HoneyPot and SIEM through Azure

This was a fun project I just finished (HoneyPot and SIEM). I started by setting up an Azure subscription through my student access, providing me with access to tools like Tenable and Defender for Endpoint. Once I could access the Azure portal, I created a Windows 10 virtual machine to serve as a HoneyPot. I adjusted the network settings to allow ALL inbound traffic and turned off the Windows Firewall to ensure it was fully Exposed. After that, I simulated a few failed login attempts using a fake username like “employee,” then logged into the VM and checked the Event Viewer to confirm those attempts were recorded (event ID 4625). Next, to centralize and monitor the logs, I created a Log Analytics Workspace and connected it to Microsoft Sentinel. I set up the connectors and data collection rules, then verified that logs were flowing in. From there, I was able to query the data both in the workspace and directly through Sentinel via a Heat Map to see where my attackers were coming from and IP addresses. In one hour of running my virtual machine, I had about 500 hits. Here's a step-by-step guide on how you can achieve this as well.

PROJECT

3/22/20251 min read

Part 1: Setup Azure Subscription

  • Create an Azure Account: Sign up for a Free Azure Subscription.

  • Alternative Options:

    • If the free tier is unavailable, use a paid subscription but manage your resources responsibly.

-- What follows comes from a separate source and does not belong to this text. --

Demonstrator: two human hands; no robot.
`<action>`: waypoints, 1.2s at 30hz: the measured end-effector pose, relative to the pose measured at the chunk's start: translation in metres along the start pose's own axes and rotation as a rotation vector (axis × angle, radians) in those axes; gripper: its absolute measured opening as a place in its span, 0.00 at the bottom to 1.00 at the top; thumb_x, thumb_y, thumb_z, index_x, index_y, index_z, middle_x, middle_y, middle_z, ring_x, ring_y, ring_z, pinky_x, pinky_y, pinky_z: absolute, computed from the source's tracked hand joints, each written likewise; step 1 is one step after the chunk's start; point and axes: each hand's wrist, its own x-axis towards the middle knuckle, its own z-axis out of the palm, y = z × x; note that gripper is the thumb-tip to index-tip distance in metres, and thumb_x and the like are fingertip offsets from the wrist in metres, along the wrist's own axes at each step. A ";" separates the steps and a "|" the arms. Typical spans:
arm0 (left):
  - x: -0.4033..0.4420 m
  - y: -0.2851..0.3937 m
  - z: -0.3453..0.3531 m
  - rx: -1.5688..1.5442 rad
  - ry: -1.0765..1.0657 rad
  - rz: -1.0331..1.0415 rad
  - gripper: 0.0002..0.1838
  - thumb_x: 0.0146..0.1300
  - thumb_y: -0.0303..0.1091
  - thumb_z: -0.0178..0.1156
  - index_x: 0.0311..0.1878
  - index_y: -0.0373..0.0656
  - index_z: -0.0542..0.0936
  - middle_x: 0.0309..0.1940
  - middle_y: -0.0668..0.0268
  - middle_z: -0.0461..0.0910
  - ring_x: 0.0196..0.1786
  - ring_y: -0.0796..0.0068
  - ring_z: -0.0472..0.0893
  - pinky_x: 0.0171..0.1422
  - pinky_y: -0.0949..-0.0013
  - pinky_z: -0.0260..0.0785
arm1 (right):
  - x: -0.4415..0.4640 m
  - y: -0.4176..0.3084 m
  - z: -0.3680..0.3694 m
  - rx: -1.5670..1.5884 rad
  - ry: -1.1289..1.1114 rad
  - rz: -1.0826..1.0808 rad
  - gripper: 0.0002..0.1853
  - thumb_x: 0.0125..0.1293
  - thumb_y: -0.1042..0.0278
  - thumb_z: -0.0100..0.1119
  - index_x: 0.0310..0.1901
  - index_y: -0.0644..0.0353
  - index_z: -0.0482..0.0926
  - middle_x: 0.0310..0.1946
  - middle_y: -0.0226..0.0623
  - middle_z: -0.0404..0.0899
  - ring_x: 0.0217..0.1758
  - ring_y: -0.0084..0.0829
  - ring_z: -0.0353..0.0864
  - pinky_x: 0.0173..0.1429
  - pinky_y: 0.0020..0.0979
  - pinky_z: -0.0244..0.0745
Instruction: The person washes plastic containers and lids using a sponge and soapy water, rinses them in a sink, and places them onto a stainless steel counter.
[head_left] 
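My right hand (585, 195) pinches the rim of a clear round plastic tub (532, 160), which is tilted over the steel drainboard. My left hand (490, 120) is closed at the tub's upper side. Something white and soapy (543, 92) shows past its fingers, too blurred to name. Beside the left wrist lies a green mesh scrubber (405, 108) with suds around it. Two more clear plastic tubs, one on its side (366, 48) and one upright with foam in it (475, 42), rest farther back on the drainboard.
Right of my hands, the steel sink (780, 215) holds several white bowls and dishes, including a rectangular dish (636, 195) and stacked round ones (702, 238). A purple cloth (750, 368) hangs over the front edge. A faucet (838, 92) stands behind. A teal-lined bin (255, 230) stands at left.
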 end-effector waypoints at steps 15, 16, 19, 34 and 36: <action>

    • Alternatively, join the Cyber Range for a flat fee that includes Azure access and additional cybersecurity resources (Tenable, Defender for Endpoint, courses, labs, etc.).

  • Access the Portal: Once setup is complete, access Azure at portal.azure.com.

Part 2: Create the Honeypot (Azure Virtual Machine)

  • Create a VM:

    • Use the Azure Portal to create a Windows 10 Virtual Machine.

    • Choose a cost-appropriate size (Cyber Range users will have limits).

  • Security Settings:

    • Go to the Network Security Group and allow all inbound traffic.

    • Log into the VM and disable the Windows Firewall (wf.msc → Properties → Turn off all profiles).

Part 3: Login Attempts & Event Logs

  • Simulate Attacks: Attempt 3 failed logins using a dummy username like "employee".

  • Inspect Logs:

    • Log into the VM.

    • Open Event ViewerSecurity Logs.

    • Look for Event ID 4625 showing the failed login attempts.

Part 4: Log Forwarding & KQL (Kusto Query Language)

  • Create Logging Infrastructure:

    • Set up a Log Analytics Workspace (LAW).

    • Deploy Microsoft Sentinel and connect it to the LAW.

  • Data Collection Configuration:

    • Use the “Windows Security Events via AMA” connector.

    • Create a Data Collection Rule (DCR) and monitor for extension creation.

  • Log Queries:

    • Query logs from the Log Analytics Workspace.

    • Use Microsoft Sentinel as an SIEM to perform direct log analysis.